-- PROBLEM TO SOLVE --
For the entries below, the expected answer is the line with "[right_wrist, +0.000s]", the line with "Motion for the", and every line between them, exactly as written, and nothing more.

(Records excerpted from a collection)
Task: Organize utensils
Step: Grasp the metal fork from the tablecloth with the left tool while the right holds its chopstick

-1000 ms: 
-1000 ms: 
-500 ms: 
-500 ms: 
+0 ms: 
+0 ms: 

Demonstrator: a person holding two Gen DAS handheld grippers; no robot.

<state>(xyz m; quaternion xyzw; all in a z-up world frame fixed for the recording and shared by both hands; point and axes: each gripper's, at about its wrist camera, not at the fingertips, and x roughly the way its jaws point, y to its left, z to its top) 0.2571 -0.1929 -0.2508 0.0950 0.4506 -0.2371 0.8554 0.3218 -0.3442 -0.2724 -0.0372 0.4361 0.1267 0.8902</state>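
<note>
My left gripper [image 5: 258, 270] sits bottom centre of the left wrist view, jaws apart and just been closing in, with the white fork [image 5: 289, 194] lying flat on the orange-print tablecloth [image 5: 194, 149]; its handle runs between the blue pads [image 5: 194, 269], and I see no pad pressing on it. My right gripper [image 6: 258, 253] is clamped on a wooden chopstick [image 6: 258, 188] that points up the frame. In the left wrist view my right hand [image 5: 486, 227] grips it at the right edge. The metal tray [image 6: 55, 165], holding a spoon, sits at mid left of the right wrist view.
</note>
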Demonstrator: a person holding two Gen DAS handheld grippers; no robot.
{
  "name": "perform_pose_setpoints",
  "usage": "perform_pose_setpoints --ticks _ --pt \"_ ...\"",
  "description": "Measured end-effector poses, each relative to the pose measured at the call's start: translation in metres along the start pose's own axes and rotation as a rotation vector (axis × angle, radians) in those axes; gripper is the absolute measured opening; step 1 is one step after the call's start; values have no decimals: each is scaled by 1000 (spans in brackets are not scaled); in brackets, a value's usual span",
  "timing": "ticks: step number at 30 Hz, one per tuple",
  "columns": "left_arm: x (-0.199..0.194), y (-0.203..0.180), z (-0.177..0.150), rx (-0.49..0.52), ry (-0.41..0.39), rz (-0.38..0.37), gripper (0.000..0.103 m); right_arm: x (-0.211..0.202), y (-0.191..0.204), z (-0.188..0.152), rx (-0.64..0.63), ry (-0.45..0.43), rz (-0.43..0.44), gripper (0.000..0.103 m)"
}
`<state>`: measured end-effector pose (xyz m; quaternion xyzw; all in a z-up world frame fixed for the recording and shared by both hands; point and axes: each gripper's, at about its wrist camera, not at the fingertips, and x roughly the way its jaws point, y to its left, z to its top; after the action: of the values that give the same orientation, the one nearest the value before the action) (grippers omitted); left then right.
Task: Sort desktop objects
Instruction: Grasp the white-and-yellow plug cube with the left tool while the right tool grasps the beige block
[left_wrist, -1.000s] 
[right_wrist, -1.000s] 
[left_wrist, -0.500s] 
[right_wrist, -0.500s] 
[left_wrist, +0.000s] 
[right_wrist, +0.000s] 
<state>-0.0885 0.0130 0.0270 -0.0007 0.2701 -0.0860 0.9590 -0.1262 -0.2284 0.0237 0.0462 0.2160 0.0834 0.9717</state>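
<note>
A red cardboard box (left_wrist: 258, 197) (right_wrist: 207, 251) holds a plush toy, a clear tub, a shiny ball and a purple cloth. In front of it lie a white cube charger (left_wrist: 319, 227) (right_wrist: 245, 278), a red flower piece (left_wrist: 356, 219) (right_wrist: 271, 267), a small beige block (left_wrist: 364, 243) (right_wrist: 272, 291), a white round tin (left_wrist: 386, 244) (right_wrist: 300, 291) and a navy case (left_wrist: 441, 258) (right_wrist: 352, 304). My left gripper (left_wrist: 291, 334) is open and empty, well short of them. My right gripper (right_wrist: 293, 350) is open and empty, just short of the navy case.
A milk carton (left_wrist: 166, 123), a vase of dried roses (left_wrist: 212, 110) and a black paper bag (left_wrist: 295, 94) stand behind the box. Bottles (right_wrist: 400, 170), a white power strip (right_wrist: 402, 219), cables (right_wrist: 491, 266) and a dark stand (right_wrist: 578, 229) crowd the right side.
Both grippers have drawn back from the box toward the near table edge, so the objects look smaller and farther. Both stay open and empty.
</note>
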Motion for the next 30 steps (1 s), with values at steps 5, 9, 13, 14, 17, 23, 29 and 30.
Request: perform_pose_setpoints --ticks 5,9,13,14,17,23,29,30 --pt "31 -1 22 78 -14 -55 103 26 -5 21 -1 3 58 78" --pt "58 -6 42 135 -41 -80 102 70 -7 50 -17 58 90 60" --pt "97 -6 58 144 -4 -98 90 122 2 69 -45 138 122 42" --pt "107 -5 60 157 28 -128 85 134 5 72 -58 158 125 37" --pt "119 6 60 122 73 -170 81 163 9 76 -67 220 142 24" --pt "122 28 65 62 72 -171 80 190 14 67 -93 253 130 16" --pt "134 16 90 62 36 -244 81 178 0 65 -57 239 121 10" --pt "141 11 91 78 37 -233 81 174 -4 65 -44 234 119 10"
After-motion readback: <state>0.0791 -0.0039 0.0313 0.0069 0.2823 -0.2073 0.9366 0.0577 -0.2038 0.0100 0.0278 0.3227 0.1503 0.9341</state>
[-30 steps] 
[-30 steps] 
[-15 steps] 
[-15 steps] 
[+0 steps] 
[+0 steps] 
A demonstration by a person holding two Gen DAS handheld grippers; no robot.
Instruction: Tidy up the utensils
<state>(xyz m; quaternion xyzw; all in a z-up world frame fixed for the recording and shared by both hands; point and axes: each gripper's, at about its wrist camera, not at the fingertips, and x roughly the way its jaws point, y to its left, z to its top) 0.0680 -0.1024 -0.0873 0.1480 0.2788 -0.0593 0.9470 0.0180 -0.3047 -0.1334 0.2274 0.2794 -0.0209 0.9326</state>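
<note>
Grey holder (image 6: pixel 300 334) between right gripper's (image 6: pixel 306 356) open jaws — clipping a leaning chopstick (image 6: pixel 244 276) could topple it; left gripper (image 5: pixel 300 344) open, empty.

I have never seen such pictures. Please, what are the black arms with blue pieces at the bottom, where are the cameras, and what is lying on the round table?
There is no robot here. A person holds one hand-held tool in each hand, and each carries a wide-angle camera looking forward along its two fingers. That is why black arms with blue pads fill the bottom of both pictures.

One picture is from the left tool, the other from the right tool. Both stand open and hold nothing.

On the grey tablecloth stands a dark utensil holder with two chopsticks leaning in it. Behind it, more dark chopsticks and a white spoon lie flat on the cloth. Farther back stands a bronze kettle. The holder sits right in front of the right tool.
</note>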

-- RESPONSE TO THE TASK --
[right_wrist, +0.000s] 
<state>-0.0885 0.0130 0.0270 -0.0007 0.2701 -0.0860 0.9590 -0.1262 -0.2284 0.0237 0.0462 0.2160 0.0834 0.9717</state>
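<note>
A red cardboard box (left_wrist: 258, 197) (right_wrist: 207, 251) holds a plush toy, a clear tub, a shiny ball and a purple cloth. In front of it lie a white cube charger (left_wrist: 319, 227) (right_wrist: 245, 278), a red flower piece (left_wrist: 356, 219) (right_wrist: 271, 267), a small beige block (left_wrist: 364, 243) (right_wrist: 272, 291), a white round tin (left_wrist: 386, 244) (right_wrist: 300, 291) and a navy case (left_wrist: 441, 258) (right_wrist: 352, 304). My left gripper (left_wrist: 291, 334) is open and empty, well short of them. My right gripper (right_wrist: 293, 350) is open and empty, just short of the navy case.
A milk carton (left_wrist: 166, 123), a vase of dried roses (left_wrist: 212, 110) and a black paper bag (left_wrist: 295, 94) stand behind the box. Bottles (right_wrist: 400, 170), a white power strip (right_wrist: 402, 219), cables (right_wrist: 491, 266) and a dark stand (right_wrist: 578, 229) crowd the right side.
Both grippers have drawn back from the box toward the near table edge, so the objects look smaller and farther. Both stay open and empty.
</note>
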Motion for the next 30 steps (1 s), with values at steps 5, 9, 13, 14, 17, 23, 29 and 30.

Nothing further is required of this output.